Core concept

Home / Project / Core concept

The core concept of SUNI-SEA

The key idea of the SUNI-SEA is to assess synergies between community activities and primary healthcare interventions in the field of prevention and control of non-communicable diseases (NCDs).

The project will focus on:

  1. Community activities, which consist of health promotion and lifestyle as well as screening for NCDs within community groups or by volunteers.
  2. Primary Health Care (PHC) facility interventions, which concentrate on early diagnosis and medical treatment within the facilities.
  3. Interactions between communities and facilities to make the referral for diagnosis and treatment and counter referral for lifestyle interventions possible.

The project will also study the factors that enable or hinder these three functions. The figure below therefore reflects our core focus in the project in Indonesia, Myanmar and Vietnam.

The SUNI-SEA project will study ongoing programmes in Indonesia, Myanmar and Vietnam. Where needed, it will strengthen implementation of the programme, for example through capacity building.


Community-based interventions for prevention and control of NCDs

  • Posbindu is a programme for people who are 15 years and older, with the aim to identify several risk factors for NCD all over the country. People are screened and referred to health facilities if hypertension or diabetes is found. The programme is taking place in communities, with the “5 tables” for screening and counselling after the findings. Community health volunteers provide these services
  • Posyandu Lansia targets 2.5 million of older people (about 12%), provides health outreach and referral services as well as examination of activities of daily living (ADL). It is supervised by Puskesmas, synergising primary healthcare facility interventions and community-based interventions. Posyandu Lansia is implemented jointly by the community, cadres, non-governmental organisations (NGOs), private and social organisations. The cadres are responsible for a group of households, promoting older people’s attendance at the Elderly Integrated Posts activities.
  • Persadia Club covers almost the whole country and focusses on improving the quality of life of diabetic patients.

The three types of interventions are supported by public and local government funds. They encourage community participation in early detection, monitoring and follow-up of people with NCD risk factors, integrated into other community activities (schools, workplaces and residences). 

Primary healthcare facility interventions for NCD diagnosis and treatment

Implemented at the primary health service level – i.e. at the Puskesmas (public health centre) or family doctor since 2010 – part of the basic package of health services. NCD services are covered by the National Social Health Insurance. In 2016, the National Social Health Insurance developed a mobile phone application for health screening. When there is a moderate or high risk of NCD, the participant is advised to consult the primary healthcare providers for a follow-up. More than one million of the national health insurance participants have been screened after using the app; however, a lot of people are not covered by this intervention.

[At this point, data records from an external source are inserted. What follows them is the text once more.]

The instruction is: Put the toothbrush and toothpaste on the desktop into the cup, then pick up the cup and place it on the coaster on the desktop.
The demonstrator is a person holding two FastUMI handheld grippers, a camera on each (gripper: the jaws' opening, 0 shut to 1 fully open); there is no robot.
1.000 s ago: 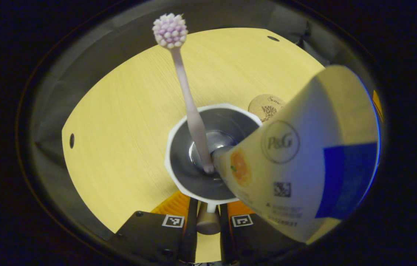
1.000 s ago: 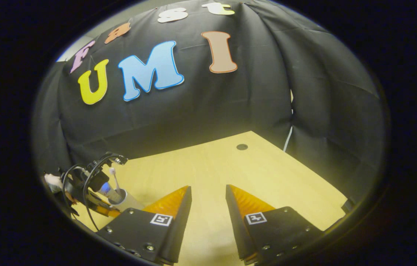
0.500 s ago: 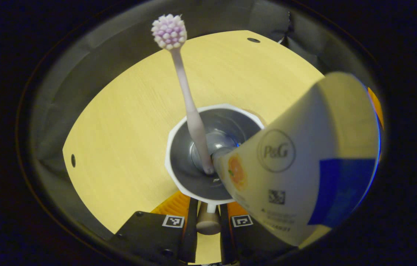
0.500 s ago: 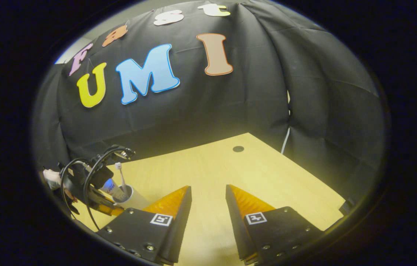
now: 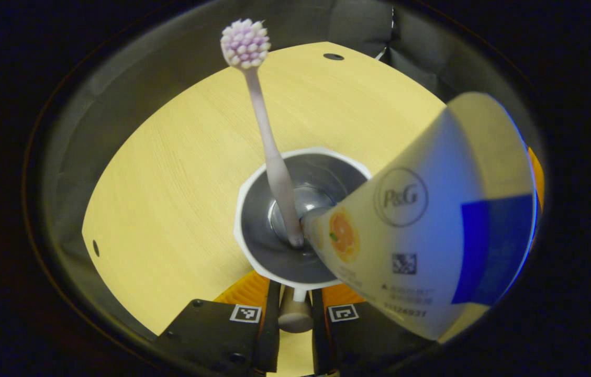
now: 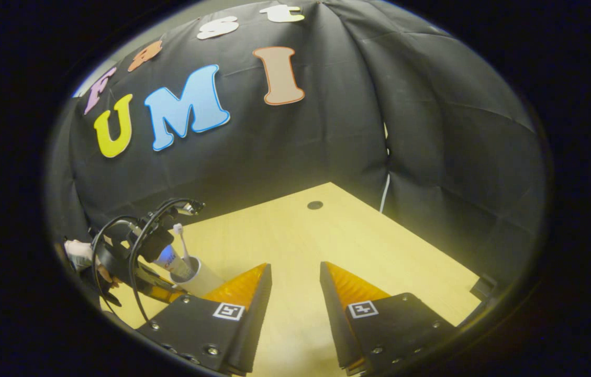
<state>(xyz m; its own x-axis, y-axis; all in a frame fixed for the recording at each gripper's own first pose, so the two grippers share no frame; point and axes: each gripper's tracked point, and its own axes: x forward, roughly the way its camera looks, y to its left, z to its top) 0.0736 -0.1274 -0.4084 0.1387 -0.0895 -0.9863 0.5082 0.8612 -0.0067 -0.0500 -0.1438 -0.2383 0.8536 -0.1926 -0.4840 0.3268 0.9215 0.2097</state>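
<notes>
1. Your left gripper (image 5: 295,309) pinches the white cup's (image 5: 253,178) handle; toothbrush (image 5: 269,152) and "P&G"-marked toothpaste tube (image 5: 431,230) stand inside.
2. Your right gripper (image 6: 295,293) hangs wide open above the pale wood desktop (image 6: 337,246); black cloth wall (image 6: 431,131) behind.

I am working in a recording booth, a staged set and not a lived-in home. Black cloth (image 6: 326,141) hangs in folds as the wall on every side I can see, meeting at a corner where a thin white cable (image 6: 385,191) runs down the seam. The only furniture is a pale wood-grain desktop (image 6: 295,246) with round cable holes (image 6: 315,204) cut in it, the kind an office desk has. My tongs carry square printed tracking markers (image 6: 229,311), and looped black cables (image 6: 133,235) trail from the other gripper, which points to a data-collection rig in a lab.
</notes>
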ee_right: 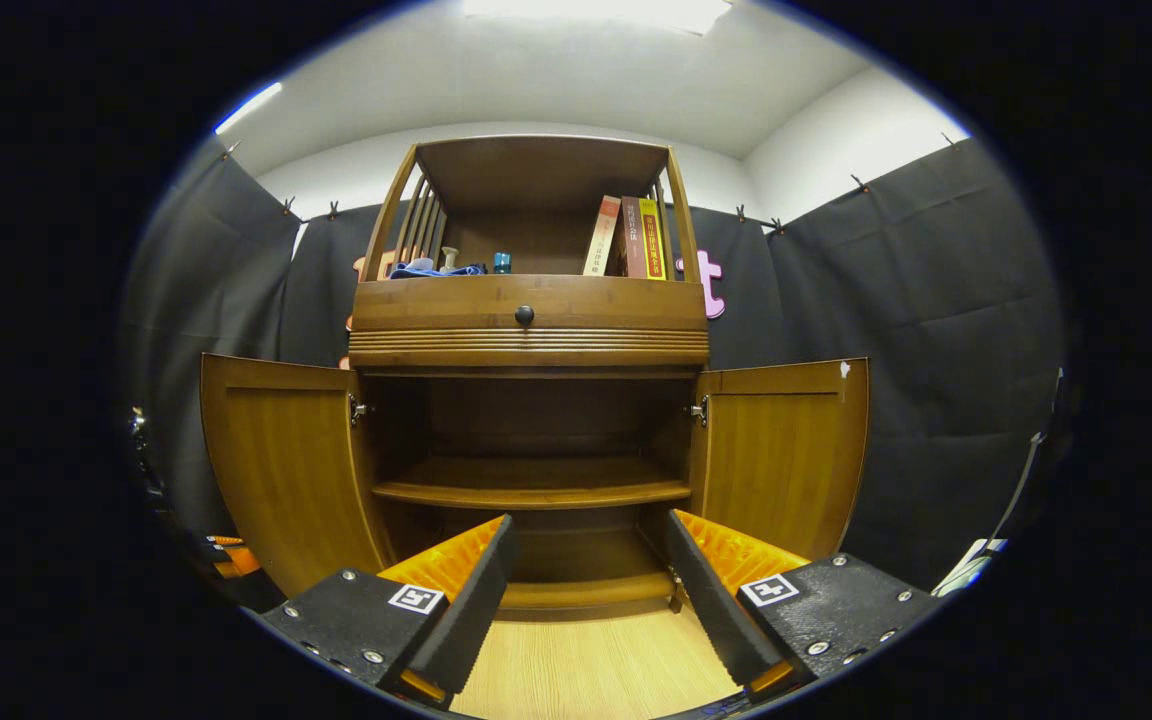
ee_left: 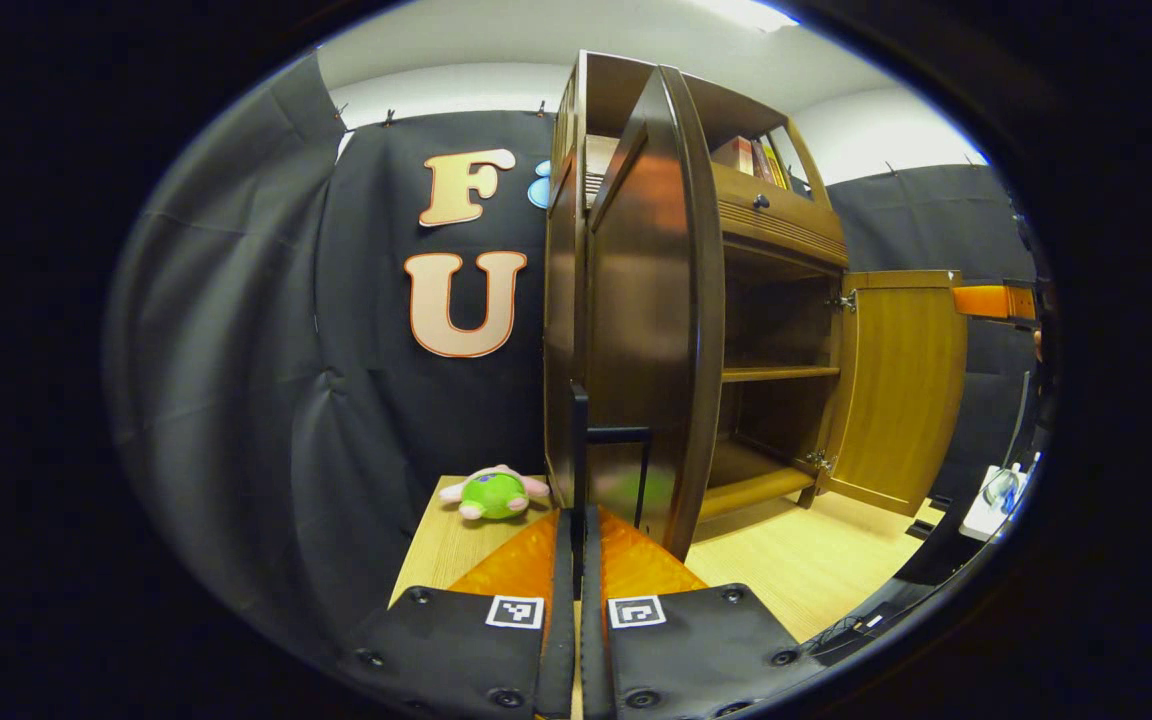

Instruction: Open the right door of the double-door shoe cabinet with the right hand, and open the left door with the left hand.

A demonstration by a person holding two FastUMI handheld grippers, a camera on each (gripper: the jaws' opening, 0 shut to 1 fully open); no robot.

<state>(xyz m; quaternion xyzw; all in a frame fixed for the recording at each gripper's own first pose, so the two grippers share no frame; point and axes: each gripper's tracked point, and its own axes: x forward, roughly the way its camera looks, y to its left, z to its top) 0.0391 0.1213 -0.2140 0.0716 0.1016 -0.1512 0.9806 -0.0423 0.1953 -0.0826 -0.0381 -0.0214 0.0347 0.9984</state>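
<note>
**Both doors of the shoe cabinet (ee_right: 531, 400) stand open; the opening step looks nearly complete.**

Left gripper view: the left gripper (ee_left: 579, 520) has its fingers drawn narrow on the thin black handle (ee_left: 581, 440) of the left door (ee_left: 651, 320), seen edge-on and swung outward; the right door (ee_left: 901, 385) hangs open beyond. Right gripper view: the right gripper (ee_right: 586, 580), jaws wide and empty, faces the cabinet from a short way back. Judged next: release the handle and draw the left gripper clear.
</note>
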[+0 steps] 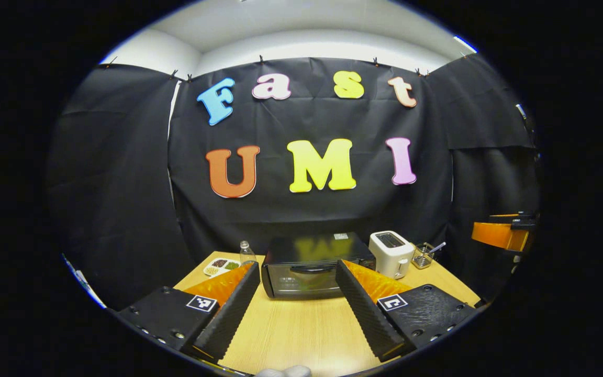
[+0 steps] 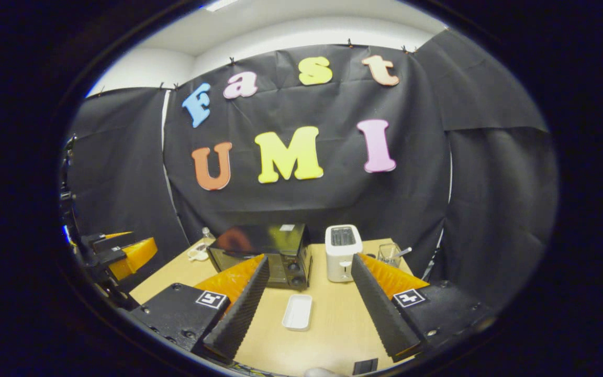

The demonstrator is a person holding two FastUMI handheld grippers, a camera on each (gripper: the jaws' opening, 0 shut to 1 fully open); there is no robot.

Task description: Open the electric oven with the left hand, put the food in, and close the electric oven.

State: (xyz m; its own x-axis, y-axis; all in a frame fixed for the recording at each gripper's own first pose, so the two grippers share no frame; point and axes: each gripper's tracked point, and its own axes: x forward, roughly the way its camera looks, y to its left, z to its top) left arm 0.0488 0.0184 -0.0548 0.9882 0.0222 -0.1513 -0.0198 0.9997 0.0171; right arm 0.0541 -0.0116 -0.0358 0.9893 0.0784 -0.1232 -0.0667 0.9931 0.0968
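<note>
Nothing of the task looks done yet. The electric oven (image 1: 312, 264) sits at the back middle of the wooden table (image 1: 301, 330), its glass door shut and the handle (image 1: 312, 268) across the top of the door untouched. In the right gripper view the same oven (image 2: 267, 254) stands left of a white toaster (image 2: 342, 251), knobs on its right side.

Food: a small white rectangular tray (image 2: 297, 312) lies on the table in front of the oven, between that gripper's fingers but well below them, not touched. What it carries cannot be made out from here.

Left gripper (image 1: 299, 293): jaws spread wide, holding nothing, aimed straight at the oven door, with the oven framed between the two fingers. Judged to be in approach, not in contact.

Right gripper (image 2: 306, 309): also wide apart, empty, hovering over the table above the tray.

Other items: a clear bottle (image 1: 246, 253) and a sectioned dish (image 1: 221, 266) to the oven's left; a wire basket (image 1: 423, 255) with a utensil beyond the toaster.

Left to do, as judged: pull the door down with the left, lift the tray in, close the door.
</note>
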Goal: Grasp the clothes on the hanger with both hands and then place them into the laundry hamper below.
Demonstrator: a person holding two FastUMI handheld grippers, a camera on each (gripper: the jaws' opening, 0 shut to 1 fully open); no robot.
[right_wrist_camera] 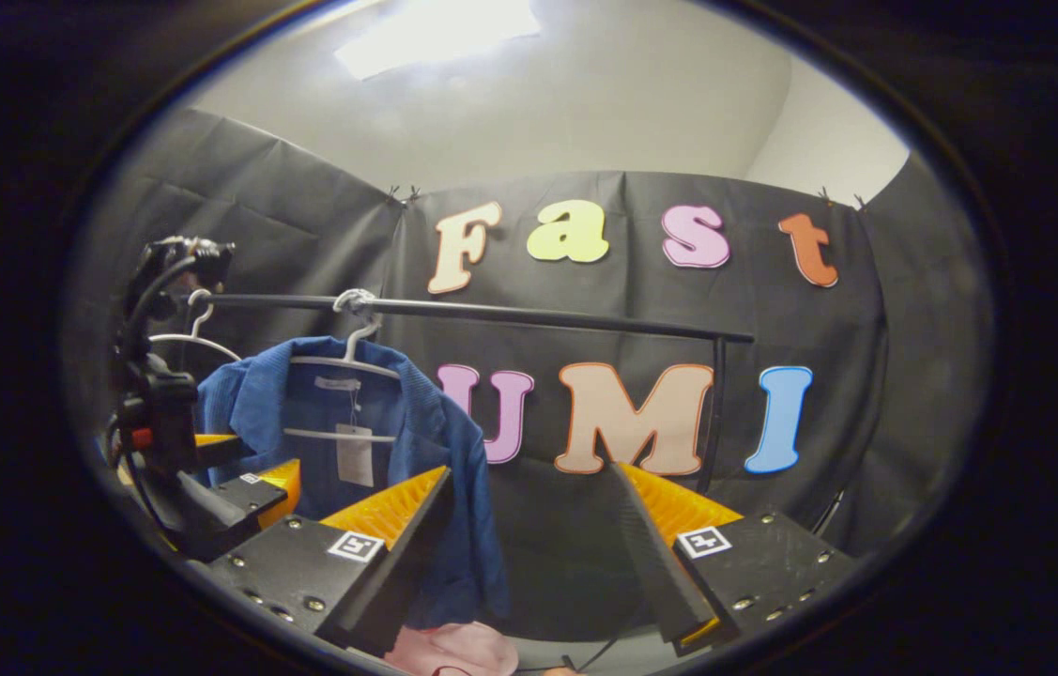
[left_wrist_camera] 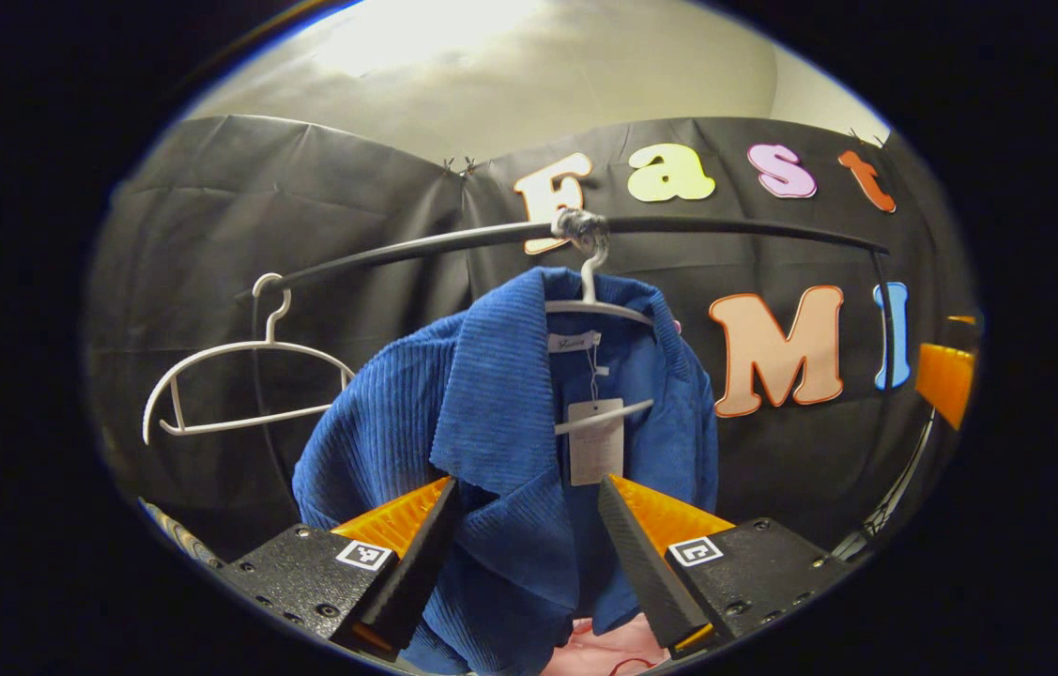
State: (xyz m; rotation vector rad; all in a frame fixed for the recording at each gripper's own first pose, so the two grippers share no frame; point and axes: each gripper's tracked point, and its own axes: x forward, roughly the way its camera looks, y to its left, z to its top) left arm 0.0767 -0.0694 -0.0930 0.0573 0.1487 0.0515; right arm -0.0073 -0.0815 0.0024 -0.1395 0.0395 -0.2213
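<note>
A blue corduroy jacket (left_wrist_camera: 500,441) hangs on a white hanger (left_wrist_camera: 596,305) from a black rail (left_wrist_camera: 726,225), with a paper tag at its collar. My left gripper (left_wrist_camera: 529,483) is open right in front of the jacket, whose front fills the gap between its fingers. In the right gripper view the jacket (right_wrist_camera: 439,441) hangs at the left, with the left gripper (right_wrist_camera: 247,465) at its near side. My right gripper (right_wrist_camera: 529,498) is open to the right of the jacket, with its left finger (right_wrist_camera: 397,512) overlapping the hem. A pink cloth (right_wrist_camera: 453,652) lies below.
An empty white hanger (left_wrist_camera: 237,385) hangs at the left end of the rail. The rail's upright post (right_wrist_camera: 719,413) stands at the right. A finger of the right gripper (left_wrist_camera: 946,380) shows at the right edge. The pink cloth (left_wrist_camera: 608,648) lies under the jacket.
</note>
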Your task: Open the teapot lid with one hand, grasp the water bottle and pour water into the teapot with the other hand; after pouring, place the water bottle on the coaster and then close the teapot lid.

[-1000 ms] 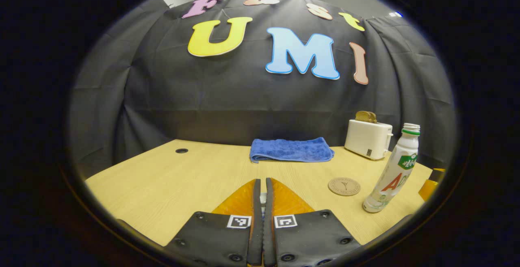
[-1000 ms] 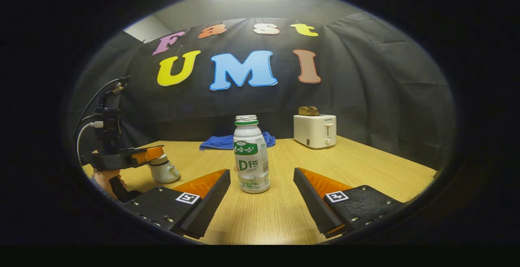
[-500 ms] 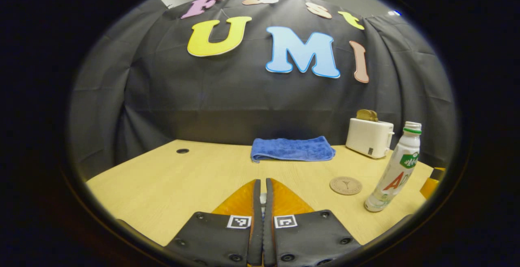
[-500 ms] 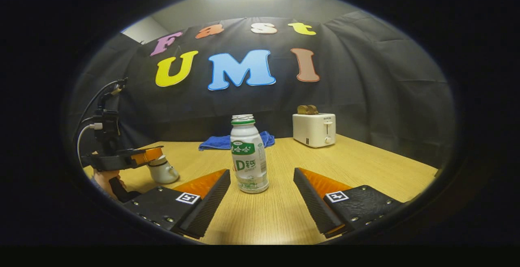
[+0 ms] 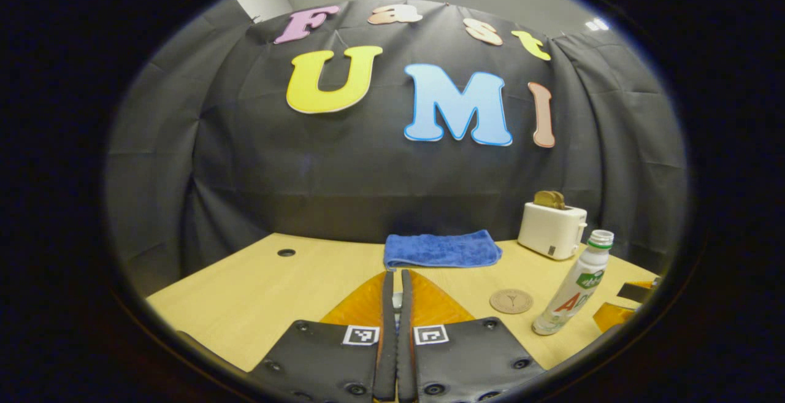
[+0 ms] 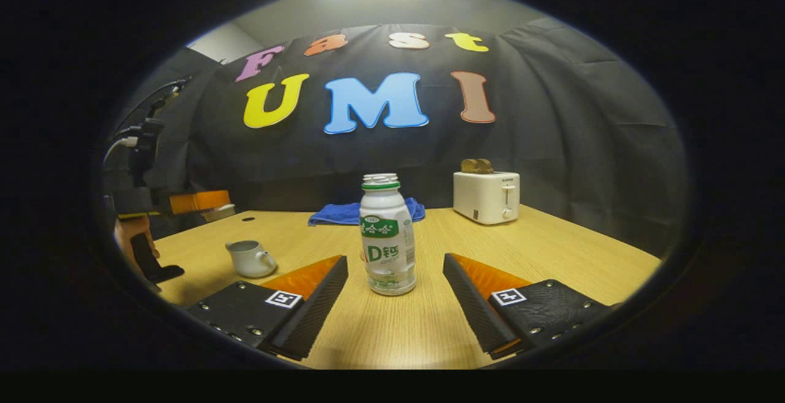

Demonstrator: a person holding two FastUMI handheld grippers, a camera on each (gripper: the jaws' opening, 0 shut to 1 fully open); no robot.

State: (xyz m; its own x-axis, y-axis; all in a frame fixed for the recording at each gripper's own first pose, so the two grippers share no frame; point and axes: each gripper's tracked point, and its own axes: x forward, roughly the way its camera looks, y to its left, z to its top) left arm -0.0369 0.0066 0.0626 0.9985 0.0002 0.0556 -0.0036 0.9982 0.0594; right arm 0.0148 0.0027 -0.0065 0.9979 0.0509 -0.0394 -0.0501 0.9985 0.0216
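My right gripper (image 6: 395,295) gapes wide w/ the bottle (image 6: 386,234) upright on the table (image 6: 552,256) between its fingers, untouched. Left of the bottle, the teapot (image 6: 250,258) sits lidless; above it my left gripper (image 6: 199,202) pinches the lid (image 6: 219,209). Coaster (image 5: 511,301) lies just beside the bottle.

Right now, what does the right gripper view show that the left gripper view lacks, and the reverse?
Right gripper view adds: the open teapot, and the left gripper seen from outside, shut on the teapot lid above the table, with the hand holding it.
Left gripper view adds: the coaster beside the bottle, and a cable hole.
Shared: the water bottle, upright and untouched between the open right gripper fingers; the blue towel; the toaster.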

Universal health coverage policy giving access to services

Since 1 January 2014, the National Social Health Insurance (BPJS Kesehatan) offers national health insurance for the entire population. More than 50% of the population is currently covered.



Community-based interventions for prevention and control of NCDs

  • Inclusive self-help groups (ISHGs) promote health awareness and community mobilisation with trained volunteers, aimed to provide social security, strengthen community cohesion, and improve the delivery of essential NCD services.
  • At this moment, there are around 150 ISHGs in Myanmar. In collaboration with HelpAge International, the Ministry of Health plans to scale-up these community services.
  • Around Yangon there is a pilot of community-based screening and advice on healthy lifestyles.

Primary healthcare facility interventions for NCD diagnosis and treatment

Township clinics are implementing the Package of Essential NCD Interventions for primary care in low-resource settings as developed by the World Health Organization (WHO). They include both population and individual interventions. The government has now started to expand them in all townships of Myanmar.

Universal health coverage policy giving access to services

In 2017, the National Health Plan was launched with the aim of expanding the basic essential package of health services, increasing the availability of services and reducing out-of-pocket expenses by the population. The government is gradually introducing health insurance (to be complete by 2030), and a pilot has started in the formal employment sector.



Community-based interventions for prevention and control of NCDs

  • Intergenerational self-help clubs (ISHCs) are community-based solidarity groups aiming at active and healthy ageing.
  • There are 1,286 ISHCs in Vietnam. The National Programme of Action on Ageing 2012–2020 aims to have at least one ISHC in at least 50% of communes/wards by 2020.

Primary healthcare facility interventions for NCD diagnosis and treatment

Primary healthcare facility interventions in Vietnam include hypertension and diabetes screening and management, ensuring provision of medicines and basic equipment, and follow-up treatment at Commune Health Stations. At this moment Vietnam is testing various options for facility-based NCD programmes

Universal health coverage policy giving access to services

In October 2017, the government started rolling out health insurance (Resolution 20-NQ/TW) with the aim to achieve 80% coverage by 2018 and hopes to achieve 95% coverage by 2025 (coverage of 95% of commune, ward and township health stations to provide the basic beneficiary package of health services). With a great effort, up to June 2018, health insurance coverage in Vietnam is already 85%.